Issues to address to get out of beta

For what it’s worth database rebuilding has gotten REALLY good on my laptop after https://github.com/duplicati/duplicati/pull/3758
I have some periodic issues where the local DB is corrupted when backup over SSH tunnel is timed out (e.g. over a company VPN), so I’ve been rebuilding a good amount of times the last few weeks. I’m still surprised about how quick the rebuilding is without scavenging :smiley:

One of the sticking points I see with releases is back-ends really need to be plugins and not part of a monolithic package. Releases get pushed out because something external breaks in a back-end but other less tested development has been done in the core in the meantime. Then we may have a issues (sometimes not know immediately) and the users of previously broken back-end are caught between a rock in a hard place.

Also, I think we need to look at using milestones (as it was mentioned before). This helps set users’ expectations and lets developers focus.

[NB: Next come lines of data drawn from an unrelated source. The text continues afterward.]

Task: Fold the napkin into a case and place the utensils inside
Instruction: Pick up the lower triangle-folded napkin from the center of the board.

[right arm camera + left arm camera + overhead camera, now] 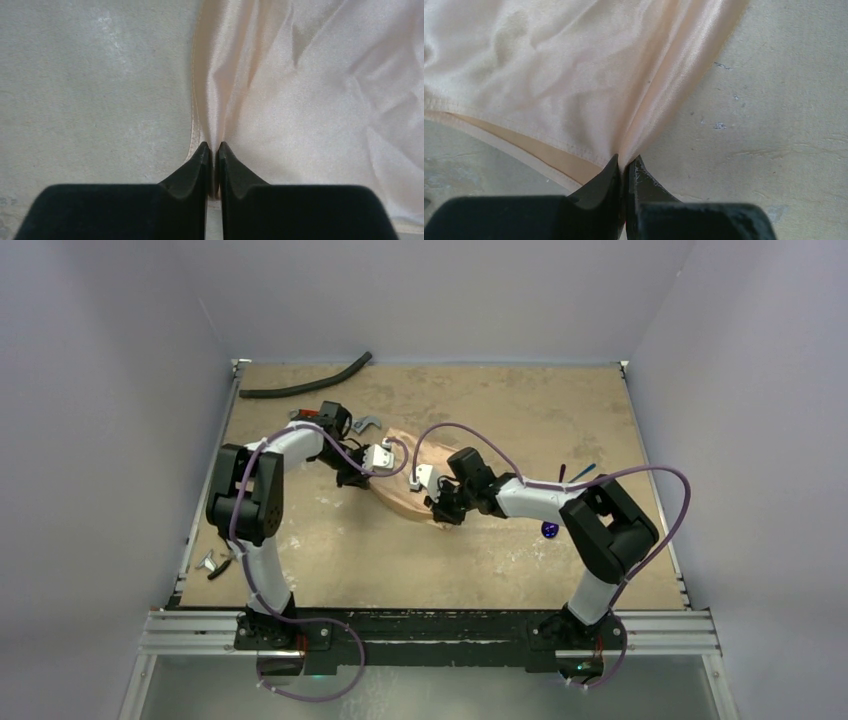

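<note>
Only in the overhead view is the whole scene seen: the napkin (428, 458) lies crumpled near the middle of the table (500, 560), not shaped into a long pouch, with both arms bent inward over it from either side. The fork (586, 471), slim and blue, and the spoon (562, 472), slim and dark, are seen only there, lying just beside each other on the bare table well to the right of the napkin, behind the right arm. A small shiny blue-purple piece (549, 530) is also seen by the right arm; what it is cannot be told. A curved black hose (300, 390) lies at the far left edge, and a wrench (366, 423) lies behind the left arm. The grip itself is shown only by the wrist views. In the left wrist view the left gripper (626, 161) is seen with its jaws pressed together on a pinched ridge of the cloth near a stitched hem, and a second, darker layer is exposed beneath that hem. In the right wrist view the right gripper (212, 148) is likewise clamped on a raised fold at the cloth's edge, with bare table to its left.
</note>
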Robot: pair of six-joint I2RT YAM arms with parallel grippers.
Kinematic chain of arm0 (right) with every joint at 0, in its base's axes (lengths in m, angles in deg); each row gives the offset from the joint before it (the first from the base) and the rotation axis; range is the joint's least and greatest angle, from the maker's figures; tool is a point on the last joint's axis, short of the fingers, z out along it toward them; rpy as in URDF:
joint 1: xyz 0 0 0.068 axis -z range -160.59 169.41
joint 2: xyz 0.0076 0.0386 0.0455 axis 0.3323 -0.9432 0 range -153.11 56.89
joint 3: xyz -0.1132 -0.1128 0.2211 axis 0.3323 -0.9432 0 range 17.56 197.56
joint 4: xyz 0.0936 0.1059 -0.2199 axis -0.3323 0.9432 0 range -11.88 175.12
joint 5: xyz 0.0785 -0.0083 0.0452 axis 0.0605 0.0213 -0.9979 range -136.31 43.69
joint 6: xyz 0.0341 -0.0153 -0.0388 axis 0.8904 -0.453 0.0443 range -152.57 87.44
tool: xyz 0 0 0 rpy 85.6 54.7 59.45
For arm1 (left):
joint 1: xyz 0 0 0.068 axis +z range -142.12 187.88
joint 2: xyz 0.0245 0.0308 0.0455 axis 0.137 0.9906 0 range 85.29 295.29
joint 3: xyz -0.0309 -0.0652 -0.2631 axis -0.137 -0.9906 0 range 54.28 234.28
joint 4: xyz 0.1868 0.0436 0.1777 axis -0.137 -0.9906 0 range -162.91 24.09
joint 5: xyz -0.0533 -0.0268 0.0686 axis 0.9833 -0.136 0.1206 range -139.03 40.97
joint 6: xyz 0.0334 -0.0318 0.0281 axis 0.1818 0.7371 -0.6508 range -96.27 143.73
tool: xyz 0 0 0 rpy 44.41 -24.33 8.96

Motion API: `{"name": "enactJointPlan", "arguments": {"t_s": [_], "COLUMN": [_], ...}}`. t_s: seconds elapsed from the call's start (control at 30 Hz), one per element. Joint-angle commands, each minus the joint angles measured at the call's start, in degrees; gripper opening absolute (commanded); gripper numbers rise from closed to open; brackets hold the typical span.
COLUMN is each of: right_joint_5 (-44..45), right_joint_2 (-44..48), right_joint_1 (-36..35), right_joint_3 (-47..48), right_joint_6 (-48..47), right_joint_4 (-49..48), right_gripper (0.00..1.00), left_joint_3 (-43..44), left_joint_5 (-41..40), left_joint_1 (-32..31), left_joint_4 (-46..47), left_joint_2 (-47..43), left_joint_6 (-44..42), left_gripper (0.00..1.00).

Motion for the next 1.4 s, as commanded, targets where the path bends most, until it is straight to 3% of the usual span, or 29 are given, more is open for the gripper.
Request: {"name": "enactJointPlan", "arguments": {"t_s": [0.0, 0.07, 0.13, 0.23, 0.37, 0.53, 0.63, 0.7, 0.73, 0.8, 0.83, 0.87, 0.93, 0.97, 1.03, 1.2, 1.37], "right_joint_5": [-3.61, -4.28, -4.39, -2.93, -0.11, 3.74, 1.37, -1.15, -2.99, -5.39, -6.13, -6.56, -7.76, -7.58, -6.50, -16.50, -20.46], "right_joint_2": [0.91, 2.11, 2.97, 6.54, 13.40, 13.21, 13.78, 13.36, 12.62, 7.88, 5.81, 3.85, 0.82, -0.38, -1.75, -3.74, -7.64], "right_joint_1": [-0.31, -0.27, -0.29, -0.29, -0.33, -1.03, -0.19, 1.60, 2.59, 3.53, 3.73, 3.74, 4.24, 4.68, 6.65, 14.15, 15.19], "right_joint_3": [-1.52, -1.58, -0.96, -2.31, -4.87, -3.17, -2.27, -1.32, -0.51, 4.10, 6.06, 7.46, 9.19, 9.68, 9.04, 4.18, 3.54], "right_joint_6": [1.95, 1.96, 2.46, 3.84, 4.25, 1.58, 5.26, 8.43, 10.17, 12.98, 14.37, 16.11, 18.63, 20.59, 24.86, 36.89, 38.82], "right_joint_4": [1.63, 0.64, 0.29, -3.44, -8.40, -4.65, -6.11, -10.22, -11.51, -11.75, -11.83, -13.03, -15.35, -16.71, -20.41, -30.27, -28.76], "right_gripper": [0.07, 0.03, 0.08, 0.50, 0.94, 0.98, 0.98, 0.89, 0.77, 0.35, 0.23, 0.15, 0.09, 0.00, 0.00, 0.00, 0.00], "left_joint_3": [4.29, 4.76, 4.85, 4.97, 5.77, 5.78, 6.68, 7.36, 7.76, 8.33, 8.52, 8.65, 8.59, 8.52, 8.61, 9.18, 11.53], "left_joint_5": [1.54, 1.98, 2.59, 2.98, 3.07, 3.49, 4.38, 4.94, 5.12, 5.55, 5.63, 5.63, 5.60, 5.62, 5.70, 6.76, 8.56], "left_joint_1": [1.63, 1.60, 1.60, 1.65, 1.65, 1.65, 1.64, 1.64, 1.63, 1.64, 1.60, 1.65, 1.57, 1.59, 1.67, 1.74, 1.80], "left_joint_4": [-3.14, -4.45, -5.31, -6.45, -9.18, -10.70, -12.64, -13.66, -14.39, -15.45, -15.73, -15.67, -15.77, -15.74, -15.70, -15.61, -16.68], "left_joint_2": [1.14, 1.21, 0.90, 0.35, 0.90, 0.46, 0.49, 0.76, 1.03, 1.58, 1.79, 1.89, 1.91, 1.83, 1.95, 2.55, 4.45], "left_joint_6": [0.14, -0.70, -0.91, -0.88, -1.08, -0.65, -0.18, 0.75, 0.90, 1.21, 1.52, 1.89, 2.18, 2.35, 2.88, 4.60, 7.96], "left_gripper": [0.00, 0.00, 0.00, 0.00, 0.00, 0.00, 0.00, 0.00, 0.00, 0.00, 0.00, 0.00, 0.00, 0.00, 0.00, 0.00, 0.00]}}
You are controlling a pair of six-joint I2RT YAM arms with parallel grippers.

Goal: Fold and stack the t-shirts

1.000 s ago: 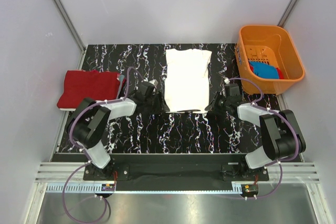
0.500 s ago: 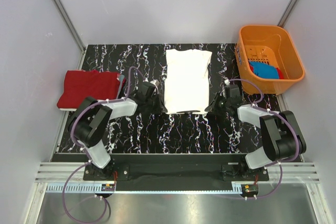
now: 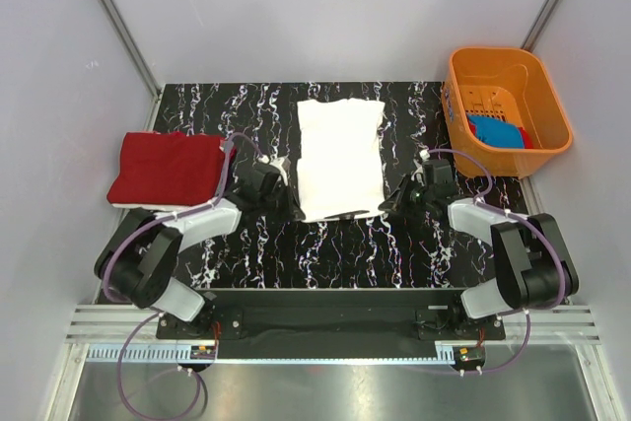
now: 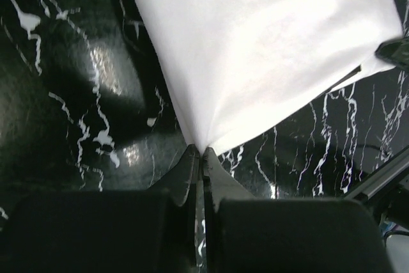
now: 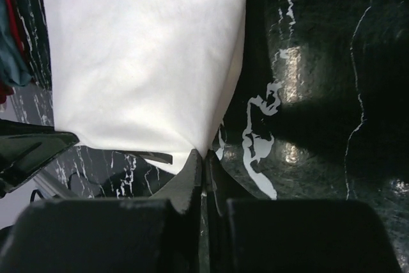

Also one of the big things I think we need to start using is ‘feature freezes.’ I seems like Duplicati is doing a breakneck speed feature development but reliability and stability are going to the wayside. Feature freezes will help let the dust settle on bug and issues. I know right now, upgrading is always an anxiety for me because backup/recovery are critical aspect of data security. Especially now in the age of ransomware. Having a backup/restore systems that may just not work, is very wearing.

I completely agree on reliability. The file handling and database needs to be pounded so we can identify weak points. I’m thinking more unittests are really needed to identify such issues and to always know if any change impacts reliability. This is something I’m wanting to work on ASAP.

p.s. The only 2 features I’m working on are subfolders and adding parity files. Subfolders is needed for some backends to be usable for large backups. The parity files add a good safety net against bit rot etc. Neither is needed for the next release nor for coming out of beta but I think are important to have.

And as for getting a new canary or beta release out, @kenkendk says there are some blockers on getting it out, but if we’re fixing bugs why not get these fixes out to users? Besides adding more unittests as mentioned, how else will we know when it is ready for a release?

I’m not sure that’s what he was saying if you’re talking about

it seemed like agreement with your proposal, quoted above that. I’ll continue, based on that assumption.

This discussion is at various levels, but there are similarities. For example, if we say damage to backup destination is a big issue, and damage to database is a smaller issue (because backup destination can usually recreate DB), then we can apply same idea to any release variety, e.g. regarding regressions or newfound fixes. Sometimes a big issue simply has no fix available yet, although seeing it on a list might make people focus more – and one doesn’t need to be a coder to help the coders find good test cases.

To decide when to release something, can we look at what’s fixed-but-not-shipped versus desired-fixes? Big-issue fixes after v2.0.4.5-2.0.4.5_beta_2018-11-28 and v2.0.4.22-2.0.4.22_canary_2019-06-30 exist. Discussion is possible (I can nominate some), or we could put them on milestone as already closed so amount of closed issues can be weighed against not-yet-closed when weighing the decision to release.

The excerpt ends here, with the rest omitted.